A study conducted in Denmark reports that women age 60 or older who have small, low-grade, hormone receptor-positive breast cancers may not need adjuvant (post-surgery) treatment with hormone therapy or chemotherapy. These results were published in the Journal of the National Cancer Institute.
The majority of breast cancers are hormone receptor-positive. These cancers are stimulated to grow by the circulating female hormones estrogen and/or progesterone. Treatment of hormone receptor-positive breast cancer often involves hormonal therapies that suppress or block the action of estrogen. These therapies include tamoxifen as well as agents known as aromatase inhibitors.
Hormonal therapy reduces the risk of cancer recurrence among women with hormone receptor-positive breast cancer, but also has side effects. Side effects of aromatase inhibitors include joint pain and bone loss. Side effects of tamoxifen include an increased risk of endometrial (uterine) cancer. If some women can safely forgo hormonal therapy after breast cancer treatment, they could avoid these side effects.
To explore outcomes among breast cancer patients who do not receive adjuvant hormonal therapy or chemotherapy, researchers in Denmark conducted a study among 3,197 women between the ages of 35 and 74. All of the women had node-negative, hormone receptor-positive breast cancer. None had received adjuvant therapy. Survival in these women was compared to age-matched women in the general population.
- Overall, mortality rates were higher among the women with breast cancer than among women in the general population. There were 970 deaths among the women with breast cancer. A similar group of women in the general population would have experienced 737 deaths.

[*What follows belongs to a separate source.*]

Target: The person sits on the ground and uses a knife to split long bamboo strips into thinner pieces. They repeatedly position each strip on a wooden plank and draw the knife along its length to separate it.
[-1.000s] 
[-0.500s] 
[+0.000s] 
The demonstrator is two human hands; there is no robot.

- Factors that were linked with an increased risk of death among the women with breast cancer were larger tumor size and younger age (age 35-59).
- In the subset of women age 60-74, those with small (10 mm or less), low-grade tumors had a risk of death that was similar to women in the general population.
These results suggest that older women with low-risk, hormone receptor-positive breast cancers have a good prognosis (similar to that of women in the general population) even when they do not receive any adjuvant therapy. Decisions about adjuvant therapy need to be individualized, however; an accompanying editorial notes “Clearly, patient preferences regarding risks and benefit of endocrine therapy play a critical role in decision making…”
 Christiansen P, Bjerre K, Ejlertsen B et al. Mortality rates among early-stage hormone receptor-positive breast cancer patients: a population-based cohort study in Denmark. Journal of the National Cancer Institute. Early online publication August 31, 2011.